Another approach to the problem bypasses the need for speech recognition and content analysis. My morning paper (see the title link) had an article on data mining by Brian Bernstein, who has a more accessible article than that at the Columbus Dispatch at the Seattle Times which is similar in nature.
Bernstein's article concerns the use of social network theory to try to figure out who may be linked up in a terrorist plot. This is a very different problem than the linguistic one and in one way is simpler -- the primary data consists of who calls whom, not what they say. But it presents problems of its own. The graphic that appears above illustrates the sort of structures of telephone calling the NSA hopes to find.
The NSA's problem is to identify first who calls whom and then to analyze the pattern of calling and from that to determine who is the hub of the enterprise, the boss terrorist. The question is how do patterns of calling among sets of terrorists differ from the patterns of other social organizations?
My wife is in several tennis playing groups. In some groups, there is a team captain who calls the others to say when they need to show up at the court. Her team members would, when unable to play on the given day, would have to call her to tell her this so she can go to alternates. In other groups my wife is in, each team member would be responsible for finding a substitute. In summers, the situation is much more fluid and there is less organization. I imagine it would be very hard to tell these tennis social networks from terrorist social networks predicated simply on the pattern of the calls. I can't say that it would be impossible because I don't know enough about social network analysis to know just how difficult the problem is. But these tennis networks illustrate the point being made in the article that it seems to be necessary to have an entry point -- a known terrorist -- to work out which social networks are terrorist in nature and which are merely social. Once you have found him/her, one might employ social network analysis to ferret out those who are simply the entry terrorist's friends and who are a part of any conspiracy he/she might be involved in.
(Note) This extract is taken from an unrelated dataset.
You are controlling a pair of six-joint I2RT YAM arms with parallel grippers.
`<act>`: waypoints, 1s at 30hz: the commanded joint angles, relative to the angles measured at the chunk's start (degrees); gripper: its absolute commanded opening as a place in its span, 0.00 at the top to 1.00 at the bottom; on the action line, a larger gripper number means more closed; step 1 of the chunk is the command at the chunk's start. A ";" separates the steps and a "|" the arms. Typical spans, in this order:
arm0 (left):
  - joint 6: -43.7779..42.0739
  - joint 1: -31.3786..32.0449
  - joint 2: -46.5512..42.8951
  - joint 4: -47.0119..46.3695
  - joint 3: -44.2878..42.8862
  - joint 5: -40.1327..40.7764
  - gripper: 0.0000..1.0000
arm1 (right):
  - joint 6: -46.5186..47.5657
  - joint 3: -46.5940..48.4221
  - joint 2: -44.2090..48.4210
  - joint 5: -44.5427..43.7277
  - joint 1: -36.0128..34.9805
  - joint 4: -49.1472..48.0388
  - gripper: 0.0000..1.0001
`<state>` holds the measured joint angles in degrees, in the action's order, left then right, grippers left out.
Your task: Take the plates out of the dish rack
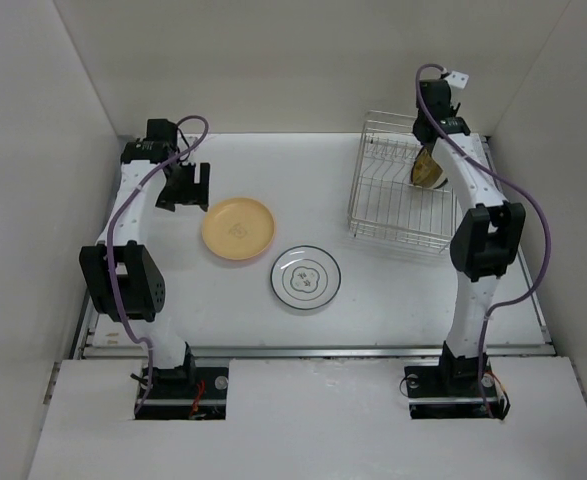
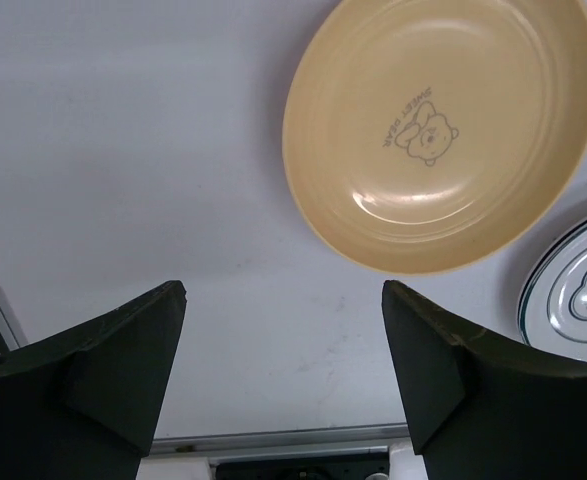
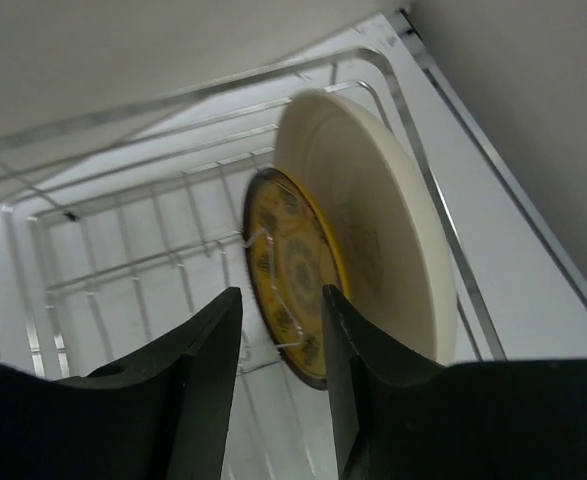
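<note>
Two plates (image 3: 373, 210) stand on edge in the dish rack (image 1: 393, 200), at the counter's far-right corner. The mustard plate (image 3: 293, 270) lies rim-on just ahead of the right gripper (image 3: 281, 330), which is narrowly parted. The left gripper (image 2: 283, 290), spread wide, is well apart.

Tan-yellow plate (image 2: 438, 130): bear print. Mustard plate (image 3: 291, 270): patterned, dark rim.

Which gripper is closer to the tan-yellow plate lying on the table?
Left. The left gripper hovers just beside the tan-yellow plate; the right gripper is across the table at the dish rack.
</note>
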<state>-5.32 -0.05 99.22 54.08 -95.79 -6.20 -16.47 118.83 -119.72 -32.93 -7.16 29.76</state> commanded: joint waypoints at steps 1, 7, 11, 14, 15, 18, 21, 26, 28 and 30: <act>-0.21 0.14 -2.36 2.34 2.27 0.31 0.23 | 0.91 2.99 -1.04 -9.68 0.74 3.64 0.56; -0.21 0.14 -1.84 2.34 3.06 -2.15 0.23 | 0.91 -1.40 -1.57 -15.41 0.74 2.50 0.51; -0.21 0.14 -1.22 2.34 3.06 -3.56 0.22 | 0.91 -1.40 -4.46 -13.31 2.06 2.50 0.48; -0.21 0.14 -0.61 2.96 3.06 -4.09 0.22 | 0.91 -0.79 -6.22 -8.66 2.59 3.11 0.47; -0.21 0.14 -0.61 2.96 3.06 -4.09 0.22 | 0.91 -0.79 -7.53 -7.25 2.59 3.63 0.45; -0.21 0.14 -0.08 2.96 3.06 -4.09 0.22 | 0.30 0.35 -9.47 -4.61 3.12 4.26 0.45; -0.21 0.14 -0.08 2.96 3.06 -4.09 0.22 | -0.41 0.35 -9.48 -1.97 3.64 4.26 0.45; -0.21 0.14 -0.08 2.96 3.06 -4.09 0.22 | -1.02 -2.19 -8.08 0.94 4.70 1.62 0.79; -0.21 0.14 -0.08 2.96 3.59 -4.09 0.22 | -1.02 -5.51 -6.24 0.94 4.70 0.05 0.88; -0.21 0.14 -0.08 2.96 3.59 -4.09 0.22 | 0.73 -7.55 -2.90 0.41 4.70 -1.98 0.97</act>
<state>-5.32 -0.05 99.53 55.61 -92.58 -9.54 -16.69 113.84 -126.91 -32.01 -3.33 31.55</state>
This situation reminds me to the mathematics that is used on the CBS show "Numbers," in which a math genius who helps out his FBI agent brother. Our math prof seems to know every application of mathematics to the real world which is pretty implausible but this is right up his alley. The NSA should have consulted him.
There has been quite a stir over the President's authorizing surveillance of us all to find out which of us are the bad guys. It is a perfect example of his lack of respect for American civil liberties -- we must invade the people's privacy in order to preserve it. However, I am inclined to think your secrets are safe from George given the difficulty posed by the problem the NSA faces. The more people whose communications are surveiled, the less the NSA will learn.
I expect this blog will get picked up by the NSA since the word "bomb" appears twice. So, if my blogs stop, you will know why.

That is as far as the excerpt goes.